#### PROBLEM REQUIREMENTS
Provide the material again, with every line intact and exact.

══════

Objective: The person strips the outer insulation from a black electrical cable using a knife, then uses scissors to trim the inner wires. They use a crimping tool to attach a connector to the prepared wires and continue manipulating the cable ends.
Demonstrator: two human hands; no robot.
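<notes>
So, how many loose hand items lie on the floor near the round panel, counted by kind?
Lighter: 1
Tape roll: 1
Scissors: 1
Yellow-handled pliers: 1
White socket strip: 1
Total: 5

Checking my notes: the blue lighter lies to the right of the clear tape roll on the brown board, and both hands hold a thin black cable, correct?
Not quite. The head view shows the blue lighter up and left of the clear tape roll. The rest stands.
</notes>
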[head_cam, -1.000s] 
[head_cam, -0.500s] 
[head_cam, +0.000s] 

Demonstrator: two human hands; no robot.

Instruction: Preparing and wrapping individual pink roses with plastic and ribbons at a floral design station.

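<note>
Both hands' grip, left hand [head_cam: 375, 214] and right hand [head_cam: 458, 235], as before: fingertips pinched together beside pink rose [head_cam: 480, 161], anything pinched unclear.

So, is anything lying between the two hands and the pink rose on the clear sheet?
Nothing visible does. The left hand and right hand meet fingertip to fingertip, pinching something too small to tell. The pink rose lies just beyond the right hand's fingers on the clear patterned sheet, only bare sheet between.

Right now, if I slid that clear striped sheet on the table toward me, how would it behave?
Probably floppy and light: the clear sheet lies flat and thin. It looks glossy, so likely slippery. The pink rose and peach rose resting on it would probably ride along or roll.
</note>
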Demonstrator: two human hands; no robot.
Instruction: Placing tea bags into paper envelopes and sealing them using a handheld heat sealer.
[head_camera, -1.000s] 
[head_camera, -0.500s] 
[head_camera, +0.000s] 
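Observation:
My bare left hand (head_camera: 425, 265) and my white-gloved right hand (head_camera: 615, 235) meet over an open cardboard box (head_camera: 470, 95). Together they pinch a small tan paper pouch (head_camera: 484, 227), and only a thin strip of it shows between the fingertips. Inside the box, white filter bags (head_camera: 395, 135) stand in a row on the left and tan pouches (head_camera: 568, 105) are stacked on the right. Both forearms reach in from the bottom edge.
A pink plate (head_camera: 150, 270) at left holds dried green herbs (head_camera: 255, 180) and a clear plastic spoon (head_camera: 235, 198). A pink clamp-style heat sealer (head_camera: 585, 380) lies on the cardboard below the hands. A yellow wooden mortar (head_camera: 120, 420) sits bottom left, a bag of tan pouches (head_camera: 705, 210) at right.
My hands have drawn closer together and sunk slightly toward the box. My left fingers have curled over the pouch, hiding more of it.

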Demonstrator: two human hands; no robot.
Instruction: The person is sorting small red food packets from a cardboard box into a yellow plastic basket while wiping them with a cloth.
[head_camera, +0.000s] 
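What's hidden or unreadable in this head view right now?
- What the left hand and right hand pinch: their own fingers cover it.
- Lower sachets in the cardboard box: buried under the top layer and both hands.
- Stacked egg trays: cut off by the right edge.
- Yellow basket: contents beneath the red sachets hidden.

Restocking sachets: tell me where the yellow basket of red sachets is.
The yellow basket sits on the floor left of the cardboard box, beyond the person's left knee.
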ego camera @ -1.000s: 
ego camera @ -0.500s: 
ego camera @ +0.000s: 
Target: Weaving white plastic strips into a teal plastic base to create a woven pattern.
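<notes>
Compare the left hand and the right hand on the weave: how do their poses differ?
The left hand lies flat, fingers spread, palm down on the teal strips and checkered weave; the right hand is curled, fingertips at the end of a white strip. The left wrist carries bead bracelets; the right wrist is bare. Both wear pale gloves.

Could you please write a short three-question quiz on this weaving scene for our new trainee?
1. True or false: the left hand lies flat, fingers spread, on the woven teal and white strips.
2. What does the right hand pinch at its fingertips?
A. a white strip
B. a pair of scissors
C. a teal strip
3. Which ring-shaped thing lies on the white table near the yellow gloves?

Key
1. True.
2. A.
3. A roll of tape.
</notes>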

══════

#### OUTPUT FOR THIS EXERCISE
Objective: The person strips the outer insulation from a black electrical cable using a knife, then uses scissors to trim the inner wires. They use a crimping tool to attach a connector to the prepared wires and continue manipulating the cable ends.
Demonstrator: two human hands; no robot.
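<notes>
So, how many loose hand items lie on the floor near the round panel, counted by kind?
Lighter: 1
Tape roll: 1
Scissors: 1
Yellow-handled pliers: 1
White socket strip: 1
Total: 5

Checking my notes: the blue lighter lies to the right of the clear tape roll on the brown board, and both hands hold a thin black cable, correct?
Not quite. The head view shows the blue lighter up and left of the clear tape roll. The rest stands.
</notes>
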[head_cam, -1.000s] 
[head_cam, -0.500s] 
[head_cam, +0.000s] 

Demonstrator: two human hands; no robot.

Instruction: Preparing and wrapping individual pink roses with plastic and ribbons at a floral design station.

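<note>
Both hands' grip, left hand [head_cam: 375, 214] and right hand [head_cam: 458, 235], as before: fingertips pinched together beside pink rose [head_cam: 480, 161], anything pinched unclear.

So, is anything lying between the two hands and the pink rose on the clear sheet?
Nothing visible does. The left hand and right hand meet fingertip to fingertip, pinching something too small to tell. The pink rose lies just beyond the right hand's fingers on the clear patterned sheet, only bare sheet between.

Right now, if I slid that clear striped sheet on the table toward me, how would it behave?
Probably floppy and light: the clear sheet lies flat and thin. It looks glossy, so likely slippery. The pink rose and peach rose resting on it would probably ride along or roll.
</note>
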Demonstrator: two human hands; no robot.
Instruction: Placing tea bags into paper envelopes and sealing them using a handheld heat sealer.
[head_camera, -1.000s] 
[head_camera, -0.500s] 
[head_camera, +0.000s] 
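Observation:
My bare left hand (head_camera: 425, 265) and my white-gloved right hand (head_camera: 615, 235) meet over an open cardboard box (head_camera: 470, 95). Together they pinch a small tan paper pouch (head_camera: 484, 227), and only a thin strip of it shows between the fingertips. Inside the box, white filter bags (head_camera: 395, 135) stand in a row on the left and tan pouches (head_camera: 568, 105) are stacked on the right. Both forearms reach in from the bottom edge.
A pink plate (head_camera: 150, 270) at left holds dried green herbs (head_camera: 255, 180) and a clear plastic spoon (head_camera: 235, 198). A pink clamp-style heat sealer (head_camera: 585, 380) lies on the cardboard below the hands. A yellow wooden mortar (head_camera: 120, 420) sits bottom left, a bag of tan pouches (head_camera: 705, 210) at right.
My hands have drawn closer together and sunk slightly toward the box. My left fingers have curled over the pouch, hiding more of it.
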
Demonstrator: two human hands; no robot.
Instruction: The person is sorting small red food packets from a cardboard box into a yellow plastic basket while wiping them with a cloth.
[head_camera, +0.000s] 
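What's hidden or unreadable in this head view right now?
- What the left hand and right hand pinch: their own fingers cover it.
- Lower sachets in the cardboard box: buried under the top layer and both hands.
- Stacked egg trays: cut off by the right edge.
- Yellow basket: contents beneath the red sachets hidden.

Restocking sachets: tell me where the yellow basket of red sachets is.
The yellow basket sits on the floor left of the cardboard box, beyond the person's left knee.
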ego camera @ -1.000s: 
ego camera @ -0.500s: 
ego camera @ +0.000s: 
Target: Weaving white plastic strips into a teal plastic base to create a woven pattern.
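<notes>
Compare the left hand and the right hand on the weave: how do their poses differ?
The left hand lies flat, fingers spread, palm down on the teal strips and checkered weave; the right hand is curled, fingertips at the end of a white strip. The left wrist carries bead bracelets; the right wrist is bare. Both wear pale gloves.

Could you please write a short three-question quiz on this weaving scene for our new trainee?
1. True or false: the left hand lies flat, fingers spread, on the woven teal and white strips.
2. What does the right hand pinch at its fingertips?
A. a white strip
B. a pair of scissors
C. a teal strip
3. Which ring-shaped thing lies on the white table near the yellow gloves?

Key
1. True.
2. A.
3. A roll of tape.
</notes>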

Output is complete for this exercise.